INFORMS Open Forum

CALL for PARTICIPATION – NSF Operations Engineering (OE) Program Workshop at SMU

  • 1.  CALL for PARTICIPATION – NSF Operations Engineering (OE) Program Workshop at SMU

    Posted 01-10-2019 16:03

    CALL for PARTICIPATION – NSF Operations Engineering (OE) Program Workshop at SMU

    NSF Operations Engineering (OE) Program Future Directions Workshop will be held at Southern Methodist University (SMU), Dallas, TX, on March 29-31, 2019. You are encouraged to explore the workshop webpage at https://people.smu.edu/nsfworkshop/ for deadlines, application process, program, and other information.

    The goal of this workshop is to bring together OE-Operations Engineering Program grantees, researchers, and practitioners in an effort to identify challenges and opportunities for the OE research community and promising future research directions with significant impact on theory and practice.

    The workshop aims to achieve its objective in an integrated framework with a focus on both applications and methodologies connected via big data to address realistic solutions to societal problems. Furthermore, in the wake of explosion in data availability and many recent practices it facilitates, the workshop will provide the opportunity to identify a roadmap for curricular changes in teaching OR/MS/Analytics theory and practice to next generation engineers and decision-makers.

    The workshop will facilitate discussions on three interconnected main topics including societal impact, interface of OR/MS/Analytics with human behavior and organizational behavior/change, and analytics education. These high-level discussions will be facilitated via specific contexts including supply chain/logistics and healthcare engineering systems. These application areas collectively represent a significant portion of the service economy in the US and embody important problems that cross-cut contexts and relate to the main topical areas in the scope of the workshop.

    The workshop will start with two keynotes focusing on Supply Chain/Logistics and Healthcare Delivery systems to provide context and to set the stage for discussions on future directions regarding especially the first two main topical areas (societal impact and high-touch systems).  A third keynote will be on Analytics Education as analytics education in the presence of big data relates closely to both topical areas as well as the context areas in the practice of data-to-decisions process. The keynotes are aimed at stimulating discussions in the following breakout sessions and are designed to help expand the question-base for the breakout sessions.

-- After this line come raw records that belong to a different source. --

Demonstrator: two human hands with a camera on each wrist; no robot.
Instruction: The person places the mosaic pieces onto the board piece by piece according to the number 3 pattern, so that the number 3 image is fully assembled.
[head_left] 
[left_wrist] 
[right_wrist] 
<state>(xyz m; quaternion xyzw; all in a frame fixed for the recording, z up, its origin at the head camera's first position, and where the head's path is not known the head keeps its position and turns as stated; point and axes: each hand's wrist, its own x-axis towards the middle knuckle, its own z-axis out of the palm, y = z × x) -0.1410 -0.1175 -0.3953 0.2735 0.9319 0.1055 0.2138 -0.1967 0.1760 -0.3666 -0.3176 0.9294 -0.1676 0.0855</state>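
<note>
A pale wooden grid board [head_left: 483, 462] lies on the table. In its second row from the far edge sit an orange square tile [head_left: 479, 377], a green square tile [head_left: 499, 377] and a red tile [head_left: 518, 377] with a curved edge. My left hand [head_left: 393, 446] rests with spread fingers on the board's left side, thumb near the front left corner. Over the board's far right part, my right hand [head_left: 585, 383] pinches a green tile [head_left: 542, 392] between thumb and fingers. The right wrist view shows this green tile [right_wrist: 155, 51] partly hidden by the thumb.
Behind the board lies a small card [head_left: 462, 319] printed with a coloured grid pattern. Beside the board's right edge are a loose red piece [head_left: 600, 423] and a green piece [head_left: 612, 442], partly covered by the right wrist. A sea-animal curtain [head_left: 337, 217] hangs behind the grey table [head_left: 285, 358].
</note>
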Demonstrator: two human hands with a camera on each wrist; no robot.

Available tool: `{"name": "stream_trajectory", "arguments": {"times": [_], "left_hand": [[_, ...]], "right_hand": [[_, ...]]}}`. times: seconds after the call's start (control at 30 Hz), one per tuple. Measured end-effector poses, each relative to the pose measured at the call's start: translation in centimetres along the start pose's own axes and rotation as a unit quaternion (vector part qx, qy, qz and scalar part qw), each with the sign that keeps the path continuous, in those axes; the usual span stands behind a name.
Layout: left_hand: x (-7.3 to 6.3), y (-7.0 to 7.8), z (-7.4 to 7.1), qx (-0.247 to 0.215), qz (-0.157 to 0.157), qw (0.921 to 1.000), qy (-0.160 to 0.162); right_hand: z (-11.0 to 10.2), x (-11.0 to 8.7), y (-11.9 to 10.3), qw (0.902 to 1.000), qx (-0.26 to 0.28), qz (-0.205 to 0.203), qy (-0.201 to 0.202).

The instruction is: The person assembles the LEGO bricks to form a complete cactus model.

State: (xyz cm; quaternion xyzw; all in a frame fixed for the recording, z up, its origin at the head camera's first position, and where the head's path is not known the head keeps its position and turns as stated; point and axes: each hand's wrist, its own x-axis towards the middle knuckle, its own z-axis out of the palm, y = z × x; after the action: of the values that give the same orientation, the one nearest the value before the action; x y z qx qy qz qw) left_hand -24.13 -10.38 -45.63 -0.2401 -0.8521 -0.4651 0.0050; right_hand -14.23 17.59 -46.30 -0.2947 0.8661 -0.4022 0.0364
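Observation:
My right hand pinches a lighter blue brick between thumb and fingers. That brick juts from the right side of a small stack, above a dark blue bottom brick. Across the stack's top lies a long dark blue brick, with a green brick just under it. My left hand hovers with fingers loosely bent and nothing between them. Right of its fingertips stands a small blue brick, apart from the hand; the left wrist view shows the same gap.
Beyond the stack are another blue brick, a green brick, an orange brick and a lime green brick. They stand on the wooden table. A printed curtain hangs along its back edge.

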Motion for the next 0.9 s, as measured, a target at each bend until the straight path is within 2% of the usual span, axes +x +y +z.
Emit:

    Our keynote speakers (in alphabetical order) are

    Jeffrey Camm, Associate Dean of Business Analytics and the Inmar Presidential Chair of Analytics at the Wake Forest University School of Business on Analytics Education,

    Mark P. Van Oyen, Professor from Industrial and Operations Engineering at University of Michigan on Healthcare Delivery Systems, and

    Chelsea C. White III, Schneider National Chair in Transportation and Logistics and Professor from Industrial and Systems Engineering at Georgia Tech on Supply Chain/Logistics Systems.

    The keynotes will be followed by multiple breakout sessions each with 10-12 participants. Discussions in each breakout session will be recorded by a scribe in a document that is also shared by the members of the breakout session. Later, these discussion notes will form the basis for a Workshop Report on Future Directions in the OE Program, from the perspective of the research community, to be submitted to NSF.

    Furthermore, the workshop will serve as a venue for participants to display their research via posters in order to share their findings and receive feedback from colleagues and program directors. (Please see the Program tab on the workshop webpage at https://people.smu.edu/nsfworkshop/)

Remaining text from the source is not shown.